<<<<
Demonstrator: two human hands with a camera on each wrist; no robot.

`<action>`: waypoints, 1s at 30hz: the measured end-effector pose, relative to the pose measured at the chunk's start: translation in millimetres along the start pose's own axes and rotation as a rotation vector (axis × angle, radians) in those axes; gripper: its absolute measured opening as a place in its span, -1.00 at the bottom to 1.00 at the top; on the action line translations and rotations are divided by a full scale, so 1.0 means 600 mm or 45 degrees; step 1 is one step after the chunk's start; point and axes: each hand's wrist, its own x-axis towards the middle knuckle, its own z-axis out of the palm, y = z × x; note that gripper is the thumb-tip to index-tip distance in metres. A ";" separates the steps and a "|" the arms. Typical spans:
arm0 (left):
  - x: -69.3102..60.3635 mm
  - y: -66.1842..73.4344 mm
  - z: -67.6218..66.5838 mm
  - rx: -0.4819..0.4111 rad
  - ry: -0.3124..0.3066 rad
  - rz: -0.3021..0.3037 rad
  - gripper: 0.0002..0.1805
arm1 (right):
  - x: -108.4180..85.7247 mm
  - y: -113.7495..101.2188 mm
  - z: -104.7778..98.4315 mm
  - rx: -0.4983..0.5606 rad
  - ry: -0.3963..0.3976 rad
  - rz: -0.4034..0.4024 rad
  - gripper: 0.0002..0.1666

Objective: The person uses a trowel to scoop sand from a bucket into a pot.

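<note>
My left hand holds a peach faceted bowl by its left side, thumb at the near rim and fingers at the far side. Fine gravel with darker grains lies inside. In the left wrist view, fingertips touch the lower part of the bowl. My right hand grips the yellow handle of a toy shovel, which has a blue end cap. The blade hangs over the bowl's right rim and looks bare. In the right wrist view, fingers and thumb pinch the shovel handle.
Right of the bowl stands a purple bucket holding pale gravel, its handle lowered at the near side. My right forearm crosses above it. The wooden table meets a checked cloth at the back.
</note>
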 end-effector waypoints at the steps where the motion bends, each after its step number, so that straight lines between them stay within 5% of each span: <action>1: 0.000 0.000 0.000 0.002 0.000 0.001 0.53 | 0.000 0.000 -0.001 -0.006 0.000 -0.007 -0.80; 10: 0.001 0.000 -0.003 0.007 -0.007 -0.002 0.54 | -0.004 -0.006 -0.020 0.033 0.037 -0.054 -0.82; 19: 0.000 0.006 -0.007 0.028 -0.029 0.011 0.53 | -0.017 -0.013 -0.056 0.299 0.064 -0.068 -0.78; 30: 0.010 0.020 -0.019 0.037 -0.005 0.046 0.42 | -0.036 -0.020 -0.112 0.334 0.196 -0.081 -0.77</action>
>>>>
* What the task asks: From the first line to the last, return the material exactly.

* Answer section:
Demonstrator: two human hands with a camera on each wrist; no robot.

`<action>`: waypoints, 1s at 30hz: the measured end-effector pose, relative to the pose measured at the chunk's start: translation in millimetres along the start pose's own axes and rotation as a rotation vector (axis × angle, radians) in those axes; gripper: its absolute measured opening as a place in its span, -1.00 at the bottom to 1.00 at the top; on the action line translations and rotations are divided by a full scale, so 1.0 means 600 mm or 45 degrees; step 1 is one step after the chunk's start; point and axes: each hand's wrist, its own x-axis towards the middle knuckle, its own z-axis out of the palm, y = z × x; note that gripper is the thumb-tip to index-tip distance in metres. A ";" separates the steps and a "|" the arms. Typical spans:
arm0 (left):
  - x: -69.3102..60.3635 mm
  - y: -66.1842..73.4344 mm
  - z: -67.6218..66.5838 mm
  - rx: -0.4819..0.4111 rad
  - ry: -0.3124..0.3066 rad
  - rz: -0.3021..0.3037 rad
  - gripper: 0.0002..0.1805
arm1 (right):
  - x: -108.4180..85.7247 mm
  - y: -113.7495..101.2188 mm
  - z: -104.7778..98.4315 mm
  - rx: -0.4983..0.5606 rad
  - ry: -0.3963..0.3976 rad
  - rz: -0.4034..0.4024 rad
  - gripper: 0.0002..0.1666

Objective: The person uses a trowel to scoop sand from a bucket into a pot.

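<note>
My left hand holds a peach faceted bowl by its left side, thumb at the near rim and fingers at the far side. Fine gravel with darker grains lies inside. In the left wrist view, fingertips touch the lower part of the bowl. My right hand grips the yellow handle of a toy shovel, which has a blue end cap. The blade hangs over the bowl's right rim and looks bare. In the right wrist view, fingers and thumb pinch the shovel handle.
Right of the bowl stands a purple bucket holding pale gravel, its handle lowered at the near side. My right forearm crosses above it. The wooden table meets a checked cloth at the back.
</note>
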 end-effector waypoints at the steps where the motion bends, each after its step number, so that straight lines between them stay within 5% of each span: <action>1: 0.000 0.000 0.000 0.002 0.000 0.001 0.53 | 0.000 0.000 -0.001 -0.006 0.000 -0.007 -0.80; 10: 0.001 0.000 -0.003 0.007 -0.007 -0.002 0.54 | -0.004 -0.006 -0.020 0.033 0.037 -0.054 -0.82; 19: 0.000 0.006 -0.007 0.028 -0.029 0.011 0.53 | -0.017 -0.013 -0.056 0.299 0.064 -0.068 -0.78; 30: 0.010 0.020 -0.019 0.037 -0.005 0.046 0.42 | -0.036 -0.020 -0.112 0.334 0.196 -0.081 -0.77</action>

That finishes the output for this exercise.